Successful events, like beauty, are apparently in the eye of the beholder. And yet, like beauty we can all go some way to making that eye spy in a more favourable way. And like beauty there are some base measures by which we can judge the relative success of an event.
Lack of serious injury for example. Or the event actually taking place.
And preferably not in a working men's club straight out of a Mike Leigh 80's feature.
But seriously, what does make for a successful event? A comedian friend who MC's some amazing comedy nights always begins with "it's a well-known truth that happy audiences make for a better night. The Comedians are going to give you comedic love. Give that love back as loud as you want and I promise we'll have an amazing show."
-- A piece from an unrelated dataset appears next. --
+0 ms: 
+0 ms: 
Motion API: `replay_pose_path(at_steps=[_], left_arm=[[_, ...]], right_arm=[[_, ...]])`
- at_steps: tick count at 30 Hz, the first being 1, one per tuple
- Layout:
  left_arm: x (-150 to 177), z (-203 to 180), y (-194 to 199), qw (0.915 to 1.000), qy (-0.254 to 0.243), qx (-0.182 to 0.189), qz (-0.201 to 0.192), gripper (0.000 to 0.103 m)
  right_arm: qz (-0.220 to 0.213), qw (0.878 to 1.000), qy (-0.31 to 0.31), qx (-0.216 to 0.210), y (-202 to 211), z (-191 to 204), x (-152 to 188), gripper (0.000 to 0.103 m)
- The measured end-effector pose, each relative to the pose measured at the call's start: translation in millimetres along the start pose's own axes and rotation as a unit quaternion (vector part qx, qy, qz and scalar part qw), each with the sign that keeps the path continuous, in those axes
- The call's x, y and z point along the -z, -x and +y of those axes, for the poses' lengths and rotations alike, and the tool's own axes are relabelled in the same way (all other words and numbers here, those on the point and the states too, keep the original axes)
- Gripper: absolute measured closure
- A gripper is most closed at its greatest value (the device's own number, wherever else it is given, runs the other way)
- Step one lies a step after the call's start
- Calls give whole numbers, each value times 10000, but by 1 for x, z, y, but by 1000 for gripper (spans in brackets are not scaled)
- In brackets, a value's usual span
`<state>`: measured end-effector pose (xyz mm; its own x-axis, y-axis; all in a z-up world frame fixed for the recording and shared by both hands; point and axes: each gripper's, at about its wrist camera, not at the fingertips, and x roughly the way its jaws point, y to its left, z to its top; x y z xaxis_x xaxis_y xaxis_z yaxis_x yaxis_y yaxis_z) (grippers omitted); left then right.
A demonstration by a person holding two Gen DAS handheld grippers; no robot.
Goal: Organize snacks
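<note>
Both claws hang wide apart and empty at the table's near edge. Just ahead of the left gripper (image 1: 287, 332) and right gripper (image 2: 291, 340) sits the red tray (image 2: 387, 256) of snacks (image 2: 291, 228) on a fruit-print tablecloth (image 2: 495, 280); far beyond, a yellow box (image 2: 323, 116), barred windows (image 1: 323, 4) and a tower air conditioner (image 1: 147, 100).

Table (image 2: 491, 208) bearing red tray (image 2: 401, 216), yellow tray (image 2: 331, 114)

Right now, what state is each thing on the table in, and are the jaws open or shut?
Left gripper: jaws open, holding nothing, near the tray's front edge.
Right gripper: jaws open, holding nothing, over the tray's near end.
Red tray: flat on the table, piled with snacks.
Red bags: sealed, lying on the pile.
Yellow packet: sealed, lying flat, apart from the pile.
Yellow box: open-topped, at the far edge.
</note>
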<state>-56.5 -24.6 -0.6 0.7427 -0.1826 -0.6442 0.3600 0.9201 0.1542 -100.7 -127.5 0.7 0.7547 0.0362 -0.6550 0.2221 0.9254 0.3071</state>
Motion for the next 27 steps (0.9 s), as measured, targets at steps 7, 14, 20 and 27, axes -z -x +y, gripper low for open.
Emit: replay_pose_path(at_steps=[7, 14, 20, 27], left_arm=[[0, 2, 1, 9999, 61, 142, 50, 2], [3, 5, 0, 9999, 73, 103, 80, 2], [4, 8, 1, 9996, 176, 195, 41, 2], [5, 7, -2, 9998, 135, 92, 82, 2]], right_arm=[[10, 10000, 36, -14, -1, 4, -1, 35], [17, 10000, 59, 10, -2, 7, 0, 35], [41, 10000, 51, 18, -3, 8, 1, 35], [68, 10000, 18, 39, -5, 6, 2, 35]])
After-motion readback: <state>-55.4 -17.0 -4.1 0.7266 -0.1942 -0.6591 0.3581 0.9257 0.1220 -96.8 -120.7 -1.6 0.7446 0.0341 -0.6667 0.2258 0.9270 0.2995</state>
Now, Speed Dating events in London aren't exactly comedy shows, although they are often inadvertently humorous. And there is no single point of focus whose sole purpose is to entertain. But the point is the same. Beyond the logistical requirements managed by the Speed dating company, the success of a speed date night is dependent upon your engagement - retrospectively quite literally in some cases.
I get all the gossip at an event. Who is the 'hottest' guy/girl? How the guy who says he's a pilot is actually an accountant. Why the girl with the tattoos has a limp. But the biggest and most painful thing I hear is: did you speak to the guy/girl who said nothing? That 4 minutes felt like 20. Like drawing blood from a stone etc.
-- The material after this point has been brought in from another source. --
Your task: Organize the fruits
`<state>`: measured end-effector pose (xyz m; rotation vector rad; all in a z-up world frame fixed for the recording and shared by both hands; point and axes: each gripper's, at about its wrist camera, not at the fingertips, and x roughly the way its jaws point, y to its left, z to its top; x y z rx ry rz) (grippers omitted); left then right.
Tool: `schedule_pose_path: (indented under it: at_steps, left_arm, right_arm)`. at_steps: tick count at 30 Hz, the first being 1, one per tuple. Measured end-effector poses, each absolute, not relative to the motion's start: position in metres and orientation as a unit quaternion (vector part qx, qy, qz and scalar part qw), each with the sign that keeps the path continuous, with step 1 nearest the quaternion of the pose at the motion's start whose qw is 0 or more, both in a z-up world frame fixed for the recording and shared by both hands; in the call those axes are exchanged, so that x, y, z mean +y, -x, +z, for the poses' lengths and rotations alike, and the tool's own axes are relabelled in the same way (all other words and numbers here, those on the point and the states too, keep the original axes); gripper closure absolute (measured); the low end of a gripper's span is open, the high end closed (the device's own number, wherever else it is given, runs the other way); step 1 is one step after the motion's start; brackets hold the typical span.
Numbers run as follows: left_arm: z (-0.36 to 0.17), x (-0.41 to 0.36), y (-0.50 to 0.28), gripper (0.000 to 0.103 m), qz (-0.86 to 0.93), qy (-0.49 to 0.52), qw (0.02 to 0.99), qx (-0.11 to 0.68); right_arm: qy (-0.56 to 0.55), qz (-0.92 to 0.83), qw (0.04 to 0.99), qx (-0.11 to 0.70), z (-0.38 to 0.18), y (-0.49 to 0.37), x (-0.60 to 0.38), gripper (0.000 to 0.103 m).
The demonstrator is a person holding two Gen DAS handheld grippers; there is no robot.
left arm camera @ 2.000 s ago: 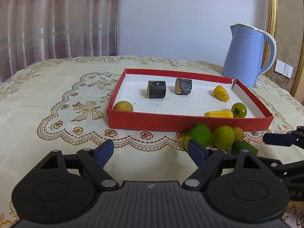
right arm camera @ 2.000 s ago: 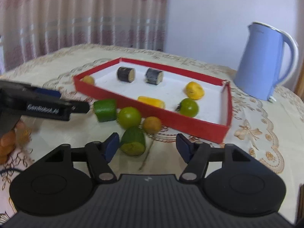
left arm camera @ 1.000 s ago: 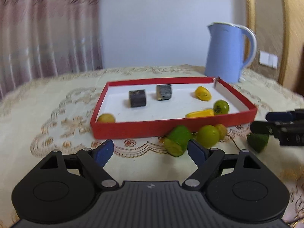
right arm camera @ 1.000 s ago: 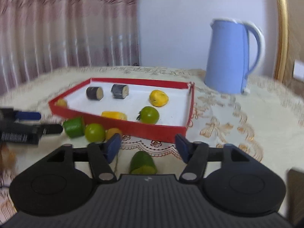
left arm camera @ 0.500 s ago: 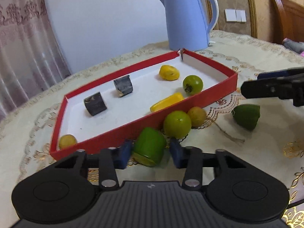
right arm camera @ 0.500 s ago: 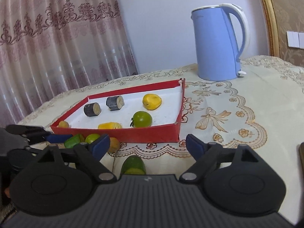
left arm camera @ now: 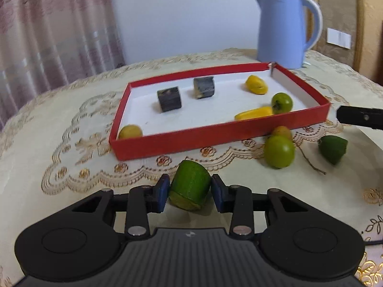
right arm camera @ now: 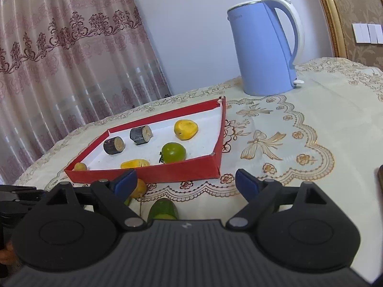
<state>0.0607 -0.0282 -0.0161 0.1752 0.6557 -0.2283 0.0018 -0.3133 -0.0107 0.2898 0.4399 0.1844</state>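
Observation:
My left gripper (left arm camera: 190, 192) is shut on a green cut fruit piece (left arm camera: 190, 187) and holds it above the tablecloth, in front of the red tray (left arm camera: 215, 135). The tray holds two dark cylinder pieces (left arm camera: 169, 98), yellow fruits (left arm camera: 256, 84) and a green round fruit (left arm camera: 282, 102). Outside the tray lie a green round fruit (left arm camera: 278, 151), a small orange fruit (left arm camera: 282, 131) and another green cut piece (left arm camera: 333, 148). My right gripper (right arm camera: 184, 183) is open and empty, above that green cut piece (right arm camera: 162, 209); one of its fingers (left arm camera: 359, 117) shows at the right edge of the left wrist view.
A blue kettle (left arm camera: 284, 30) stands behind the tray's far right corner; it also shows in the right wrist view (right arm camera: 265, 45). An embroidered cream tablecloth (right arm camera: 311, 124) covers the table. Curtains hang behind on the left.
My left gripper closed on the green cut piece and has lifted it back from the tray. My right gripper opened wider and rose a little.

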Motion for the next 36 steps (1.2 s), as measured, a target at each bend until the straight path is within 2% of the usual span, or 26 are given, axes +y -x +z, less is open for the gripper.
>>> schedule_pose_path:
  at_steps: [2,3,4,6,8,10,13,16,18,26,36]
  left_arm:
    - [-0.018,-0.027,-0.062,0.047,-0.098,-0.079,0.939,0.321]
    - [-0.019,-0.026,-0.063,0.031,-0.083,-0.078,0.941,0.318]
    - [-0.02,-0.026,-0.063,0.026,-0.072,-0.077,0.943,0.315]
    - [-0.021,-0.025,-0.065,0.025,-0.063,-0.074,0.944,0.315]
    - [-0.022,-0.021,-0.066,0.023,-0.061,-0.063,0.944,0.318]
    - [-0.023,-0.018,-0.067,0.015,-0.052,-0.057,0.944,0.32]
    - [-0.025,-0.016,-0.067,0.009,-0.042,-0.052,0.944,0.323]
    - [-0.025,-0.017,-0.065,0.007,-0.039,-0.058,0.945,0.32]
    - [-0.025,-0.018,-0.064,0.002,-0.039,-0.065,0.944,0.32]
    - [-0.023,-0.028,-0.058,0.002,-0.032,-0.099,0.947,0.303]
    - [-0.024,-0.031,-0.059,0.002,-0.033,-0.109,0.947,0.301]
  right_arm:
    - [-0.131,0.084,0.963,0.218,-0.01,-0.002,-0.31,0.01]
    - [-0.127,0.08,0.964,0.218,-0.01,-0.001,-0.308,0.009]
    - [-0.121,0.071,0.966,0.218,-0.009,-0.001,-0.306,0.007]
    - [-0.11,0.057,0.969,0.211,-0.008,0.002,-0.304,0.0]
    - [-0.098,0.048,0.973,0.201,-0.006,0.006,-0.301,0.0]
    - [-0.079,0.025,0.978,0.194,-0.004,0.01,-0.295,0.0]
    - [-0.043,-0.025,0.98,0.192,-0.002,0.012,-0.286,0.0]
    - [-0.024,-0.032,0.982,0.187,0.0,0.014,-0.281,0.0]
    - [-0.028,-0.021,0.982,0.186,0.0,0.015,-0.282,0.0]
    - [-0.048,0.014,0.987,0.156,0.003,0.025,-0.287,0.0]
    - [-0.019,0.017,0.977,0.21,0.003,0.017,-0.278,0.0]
For the sake of you and others, get involved. You've taken the most difficult step. You've booked a ticket, turned up and started meeting people! Well done. The rest is easy! It's call and response! You could be the most stunning, successful and interesting person this side of insert stunning successful and interesting person here but unfortunately the vast majority of the population have yet to master telepathy.
It's okay to be nervous or shy. Almost everyone is. It's an unnatural way to meet people. But the host is there to help. Say hello to them. Get them on your side. They will, if they're any good, help you out of any difficult situations should they arise. But whatever you do, don't sit in silence or, worse still, proclaim loudly that this is going to be sh*t/there's nobody hot here/everyone is sad.
Your nervousness shines like a beacon above you like some desperate bat signal - but no sympathetic superhero will be forthcoming. And if you're not nervous or shy, you're just being a twat. So why come in the first place? If you wanted to pay money to shout abuse, go to a Chelsea game.
So after leaving the logistics to us, what makes a successful speed date event is very simple really. The people. Try to relax and have fun. Remember almost everyone there is in the same boat as you. The first one or two dates may indeed be difficult but you'll quickly realize everyone's human. Once you realize that I promise you'll have an 'amazing show'.